WHAT NEEDS TO BE DONE: Take the whole listing and reproduce it exactly, pictures excepted.

*** MATERIAL PROVIDED ***

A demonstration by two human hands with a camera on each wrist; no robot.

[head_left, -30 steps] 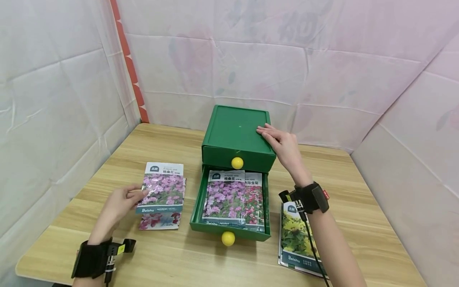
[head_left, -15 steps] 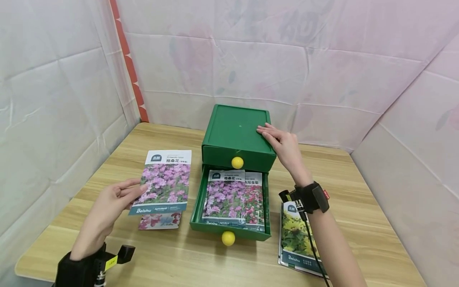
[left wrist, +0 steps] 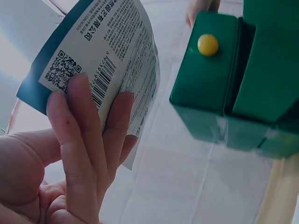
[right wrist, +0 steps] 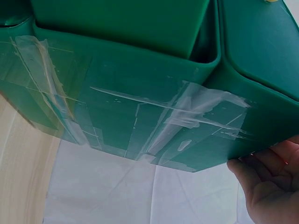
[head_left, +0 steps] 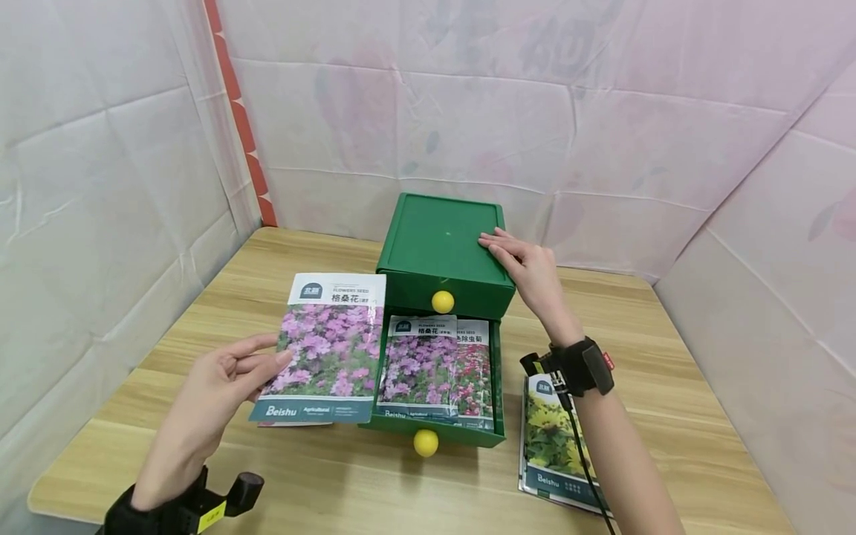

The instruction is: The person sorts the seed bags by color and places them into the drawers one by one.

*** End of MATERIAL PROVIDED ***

RESPONSE TO THIS EXERCISE:
A demonstration by two human hands with a camera on each wrist; no robot.

[head_left, -30 steps] 
[head_left, -15 steps] 
[left wrist, +0 steps] 
[right wrist, +0 steps] 
[head_left, +0 steps] 

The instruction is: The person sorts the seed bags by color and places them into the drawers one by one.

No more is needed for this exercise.